Copy task. Retype the whole listing exactly, omitting any picture in it.

-------- Data --------

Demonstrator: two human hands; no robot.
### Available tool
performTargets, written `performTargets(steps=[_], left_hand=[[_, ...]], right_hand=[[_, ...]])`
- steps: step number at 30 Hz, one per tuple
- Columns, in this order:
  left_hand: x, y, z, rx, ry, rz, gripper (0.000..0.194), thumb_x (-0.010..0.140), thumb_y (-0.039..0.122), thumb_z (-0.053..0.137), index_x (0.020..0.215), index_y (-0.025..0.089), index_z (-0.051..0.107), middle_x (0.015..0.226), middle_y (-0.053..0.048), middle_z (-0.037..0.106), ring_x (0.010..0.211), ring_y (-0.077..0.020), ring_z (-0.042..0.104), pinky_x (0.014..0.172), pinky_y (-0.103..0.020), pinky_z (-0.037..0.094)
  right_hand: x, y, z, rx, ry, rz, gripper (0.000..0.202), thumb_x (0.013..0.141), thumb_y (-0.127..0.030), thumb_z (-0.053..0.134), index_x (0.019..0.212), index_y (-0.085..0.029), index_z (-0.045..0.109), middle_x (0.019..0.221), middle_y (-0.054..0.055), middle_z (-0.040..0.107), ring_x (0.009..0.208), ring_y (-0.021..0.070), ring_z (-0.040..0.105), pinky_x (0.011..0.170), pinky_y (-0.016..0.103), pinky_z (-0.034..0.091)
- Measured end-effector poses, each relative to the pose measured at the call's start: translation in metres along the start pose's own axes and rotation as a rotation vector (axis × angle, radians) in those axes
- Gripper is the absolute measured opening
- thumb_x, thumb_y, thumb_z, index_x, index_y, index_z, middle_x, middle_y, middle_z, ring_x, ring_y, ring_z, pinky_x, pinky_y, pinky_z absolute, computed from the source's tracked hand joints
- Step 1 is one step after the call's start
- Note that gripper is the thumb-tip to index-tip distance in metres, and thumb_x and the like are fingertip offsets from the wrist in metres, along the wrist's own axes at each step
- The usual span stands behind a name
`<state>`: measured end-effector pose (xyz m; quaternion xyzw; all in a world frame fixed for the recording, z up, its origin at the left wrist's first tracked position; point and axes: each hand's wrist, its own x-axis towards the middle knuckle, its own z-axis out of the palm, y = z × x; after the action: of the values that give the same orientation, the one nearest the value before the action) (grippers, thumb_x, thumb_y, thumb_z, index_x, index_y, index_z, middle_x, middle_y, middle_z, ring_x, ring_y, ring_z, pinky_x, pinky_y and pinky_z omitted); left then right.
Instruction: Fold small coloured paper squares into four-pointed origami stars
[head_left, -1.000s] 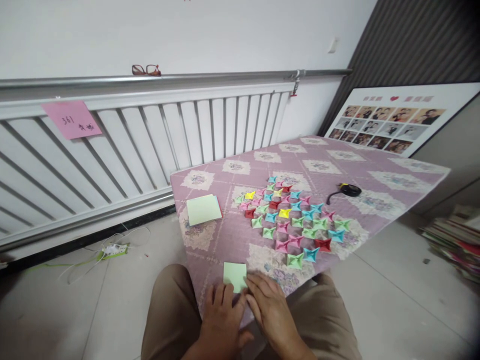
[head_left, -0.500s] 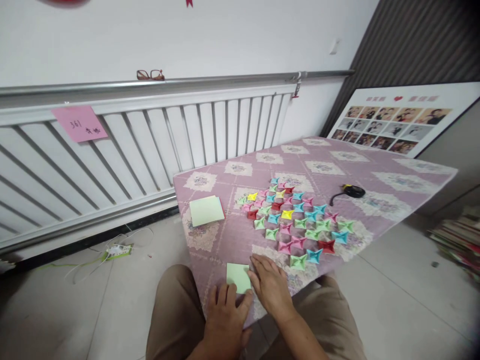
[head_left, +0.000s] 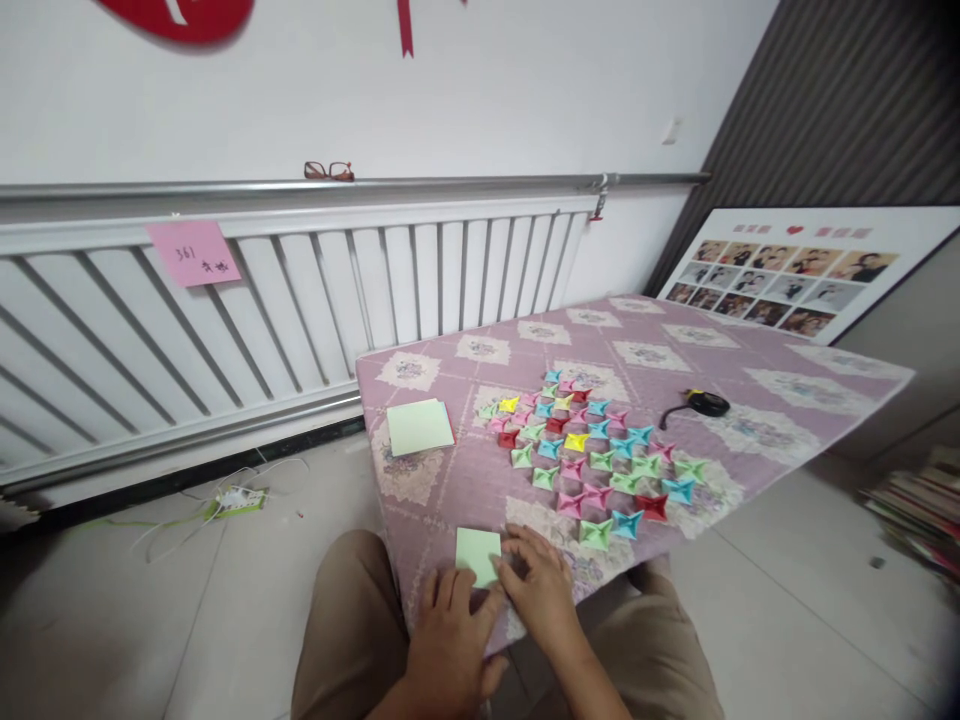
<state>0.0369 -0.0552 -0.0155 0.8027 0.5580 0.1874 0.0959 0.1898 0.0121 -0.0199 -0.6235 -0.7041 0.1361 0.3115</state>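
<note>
A pale green paper square [head_left: 478,555] lies flat on the cloth-covered table near its front edge. My left hand [head_left: 451,625] rests at the paper's lower edge, fingers spread and lying on it and the table. At the paper's right edge is my right hand [head_left: 538,580], its fingers apart, thumb and fingertips touching the edge. Further back on the left lies a stack of paper sheets [head_left: 420,427], pale green on top. Several small folded paper shapes [head_left: 575,442] in green, pink, blue, red and yellow stand in rows to the right.
The table [head_left: 465,480] has a purple patterned cloth. A black cable-like object [head_left: 707,403] lies at its right. Behind stands a white radiator [head_left: 427,270] with a pink note [head_left: 196,255]. A power strip [head_left: 238,501] is on the floor at left, stacked papers [head_left: 919,505] at right.
The head view has tilted up slightly, so the scene sits lower. My right hand's thumb and fingers have bent a little more at the green square's right edge. My left hand has barely moved.
</note>
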Motion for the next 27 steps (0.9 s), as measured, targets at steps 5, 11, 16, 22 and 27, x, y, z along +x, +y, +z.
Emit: performTargets(steps=[5, 11, 16, 22, 27], left_hand=[[-0.007, -0.006, -0.001, -0.164, 0.195, 0.08, 0.036, 0.073, 0.023, 0.061, 0.109, 0.023, 0.059, 0.111, -0.01, 0.056, 0.104, -0.0281, 0.05, 0.095, -0.05, 0.039], [-0.011, -0.023, 0.003, -0.324, 0.439, -0.024, 0.033, 0.078, 0.012, 0.048, 0.111, 0.019, 0.049, 0.112, -0.011, 0.053, 0.108, -0.0234, 0.052, 0.091, -0.043, 0.047], [-0.012, -0.027, -0.007, -0.208, 0.601, 0.012, 0.04, 0.082, 0.013, 0.05, 0.121, 0.017, 0.043, 0.119, -0.014, 0.048, 0.115, -0.0253, 0.047, 0.093, -0.046, 0.047], [-0.014, -0.03, -0.02, -0.088, 0.521, 0.148, 0.027, 0.081, 0.006, 0.047, 0.098, 0.022, 0.06, 0.112, -0.009, 0.052, 0.11, -0.0254, 0.047, 0.094, -0.047, 0.043], [-0.018, -0.033, -0.021, -0.136, 0.43, 0.115, 0.026, 0.08, 0.003, 0.043, 0.08, 0.02, 0.062, 0.093, -0.005, 0.058, 0.094, -0.0205, 0.052, 0.086, -0.039, 0.042]], right_hand=[[-0.005, 0.005, 0.004, -0.002, -0.023, -0.048, 0.012, 0.071, -0.031, 0.064, 0.063, -0.024, 0.059, 0.118, 0.004, 0.063, 0.116, 0.0306, 0.05, 0.094, 0.053, 0.031], [-0.013, -0.008, -0.005, 0.017, 0.232, -0.198, 0.016, 0.081, -0.031, 0.054, 0.067, -0.023, 0.057, 0.116, 0.008, 0.061, 0.114, 0.0273, 0.048, 0.093, 0.048, 0.035], [-0.034, -0.026, -0.01, -0.197, 0.25, -0.361, 0.01, 0.081, -0.02, 0.054, 0.076, -0.027, 0.06, 0.12, 0.003, 0.059, 0.12, 0.0295, 0.042, 0.101, 0.058, 0.018], [-0.057, -0.023, 0.001, -0.287, 0.135, -0.442, 0.017, 0.078, -0.016, 0.056, 0.087, -0.03, 0.061, 0.122, 0.0, 0.059, 0.117, 0.0289, 0.045, 0.103, 0.057, 0.012], [-0.062, -0.014, 0.001, -0.284, 0.067, -0.364, 0.029, 0.076, -0.025, 0.061, 0.105, -0.032, 0.059, 0.121, 0.002, 0.06, 0.118, 0.0316, 0.045, 0.101, 0.058, 0.015]])
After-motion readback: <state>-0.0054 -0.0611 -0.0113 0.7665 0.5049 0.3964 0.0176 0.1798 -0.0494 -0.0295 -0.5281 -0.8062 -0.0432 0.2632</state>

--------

▶ Output for this exercise
Demonstrator: two human hands; no robot.
### Available tool
performTargets, written `performTargets(steps=[_], left_hand=[[_, ...]], right_hand=[[_, ...]])`
- steps: step number at 30 Hz, one per tuple
- Columns, in this order:
  left_hand: x, y, z, rx, ry, rz, gripper (0.000..0.194), thumb_x (-0.010..0.140), thumb_y (-0.039..0.122), thumb_z (-0.053..0.137), index_x (0.020..0.215), index_y (-0.025..0.089), index_z (-0.051..0.107), middle_x (0.015..0.226), middle_y (-0.053..0.048), middle_z (-0.037..0.106), ring_x (0.010..0.211), ring_y (-0.077..0.020), ring_z (-0.042..0.104), pinky_x (0.014..0.172), pinky_y (-0.103..0.020), pinky_z (-0.037..0.094)
  right_hand: x, y, z, rx, ry, rz, gripper (0.000..0.202), thumb_x (0.013..0.141), thumb_y (-0.127..0.030), thumb_z (-0.053..0.134), index_x (0.019..0.212), index_y (-0.085..0.029), index_z (-0.045..0.109), middle_x (0.019..0.221), middle_y (-0.054..0.055), middle_z (-0.040..0.107), ring_x (0.009..0.208), ring_y (-0.021..0.070), ring_z (-0.040..0.105), pinky_x (0.011..0.170), pinky_y (-0.016..0.103), pinky_z (-0.034..0.091)
- Measured end-effector poses, each relative to the pose measured at the call's start: translation in metres along the start pose's own axes and rotation as a rotation vector (axis × angle, radians) in those axes
- Gripper is the absolute measured opening
- thumb_x, thumb_y, thumb_z, index_x, index_y, index_z, middle_x, middle_y, middle_z, ring_x, ring_y, ring_z, pinky_x, pinky_y, pinky_z absolute, computed from the source's tracked hand joints
- Step 1 is one step after the call's start
- Note that gripper is the thumb-tip to index-tip distance in metres, and thumb_x and the like are fingertip offsets from the wrist in metres, along the wrist's own axes at each step
- The usual span stands behind a name
`<state>`: measured end-effector pose (xyz m; quaternion xyzw; all in a world frame fixed for the recording, z up, its origin at the left wrist's first tracked position; point and axes: each hand's wrist, its own x-axis towards the middle knuckle, its own z-axis out of the palm, y = z × x; after the action: of the values that give the same orientation, the one nearest the value before the action) (grippers, thumb_x, thumb_y, thumb_z, index_x, index_y, index_z, middle_x, middle_y, middle_z, ring_x, ring_y, ring_z, pinky_x, pinky_y and pinky_z omitted); left then right.
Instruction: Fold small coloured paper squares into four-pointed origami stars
[head_left, -1.000s] 
[head_left, -0.500s] 
[head_left, +0.000s] 
<state>0.0369 -0.0552 -0.0155 0.8027 0.5580 0.1874 0.0959 0.1898 0.0121 -0.0199 -0.6235 -0.7041 0.1361 0.3115</state>
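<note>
A pale green paper square [head_left: 478,555] lies flat on the cloth-covered table near its front edge. My left hand [head_left: 451,625] rests at the paper's lower edge, fingers spread and lying on it and the table. At the paper's right edge is my right hand [head_left: 538,580], its fingers apart, thumb and fingertips touching the edge. Further back on the left lies a stack of paper sheets [head_left: 420,427], pale green on top. Several small folded paper shapes [head_left: 575,442] in green, pink, blue, red and yellow stand in rows to the right.
The table [head_left: 465,480] has a purple patterned cloth. A black cable-like object [head_left: 707,403] lies at its right. Behind stands a white radiator [head_left: 427,270] with a pink note [head_left: 196,255]. A power strip [head_left: 238,501] is on the floor at left, stacked papers [head_left: 919,505] at right.
The head view has tilted up slightly, so the scene sits lower. My right hand's thumb and fingers have bent a little more at the green square's right edge. My left hand has barely moved.
</note>
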Motion for the next 27 steps (0.9 s), as measured, targets at steps 5, 11, 16, 22 and 27, x, y, z along +x, +y, +z.
Emit: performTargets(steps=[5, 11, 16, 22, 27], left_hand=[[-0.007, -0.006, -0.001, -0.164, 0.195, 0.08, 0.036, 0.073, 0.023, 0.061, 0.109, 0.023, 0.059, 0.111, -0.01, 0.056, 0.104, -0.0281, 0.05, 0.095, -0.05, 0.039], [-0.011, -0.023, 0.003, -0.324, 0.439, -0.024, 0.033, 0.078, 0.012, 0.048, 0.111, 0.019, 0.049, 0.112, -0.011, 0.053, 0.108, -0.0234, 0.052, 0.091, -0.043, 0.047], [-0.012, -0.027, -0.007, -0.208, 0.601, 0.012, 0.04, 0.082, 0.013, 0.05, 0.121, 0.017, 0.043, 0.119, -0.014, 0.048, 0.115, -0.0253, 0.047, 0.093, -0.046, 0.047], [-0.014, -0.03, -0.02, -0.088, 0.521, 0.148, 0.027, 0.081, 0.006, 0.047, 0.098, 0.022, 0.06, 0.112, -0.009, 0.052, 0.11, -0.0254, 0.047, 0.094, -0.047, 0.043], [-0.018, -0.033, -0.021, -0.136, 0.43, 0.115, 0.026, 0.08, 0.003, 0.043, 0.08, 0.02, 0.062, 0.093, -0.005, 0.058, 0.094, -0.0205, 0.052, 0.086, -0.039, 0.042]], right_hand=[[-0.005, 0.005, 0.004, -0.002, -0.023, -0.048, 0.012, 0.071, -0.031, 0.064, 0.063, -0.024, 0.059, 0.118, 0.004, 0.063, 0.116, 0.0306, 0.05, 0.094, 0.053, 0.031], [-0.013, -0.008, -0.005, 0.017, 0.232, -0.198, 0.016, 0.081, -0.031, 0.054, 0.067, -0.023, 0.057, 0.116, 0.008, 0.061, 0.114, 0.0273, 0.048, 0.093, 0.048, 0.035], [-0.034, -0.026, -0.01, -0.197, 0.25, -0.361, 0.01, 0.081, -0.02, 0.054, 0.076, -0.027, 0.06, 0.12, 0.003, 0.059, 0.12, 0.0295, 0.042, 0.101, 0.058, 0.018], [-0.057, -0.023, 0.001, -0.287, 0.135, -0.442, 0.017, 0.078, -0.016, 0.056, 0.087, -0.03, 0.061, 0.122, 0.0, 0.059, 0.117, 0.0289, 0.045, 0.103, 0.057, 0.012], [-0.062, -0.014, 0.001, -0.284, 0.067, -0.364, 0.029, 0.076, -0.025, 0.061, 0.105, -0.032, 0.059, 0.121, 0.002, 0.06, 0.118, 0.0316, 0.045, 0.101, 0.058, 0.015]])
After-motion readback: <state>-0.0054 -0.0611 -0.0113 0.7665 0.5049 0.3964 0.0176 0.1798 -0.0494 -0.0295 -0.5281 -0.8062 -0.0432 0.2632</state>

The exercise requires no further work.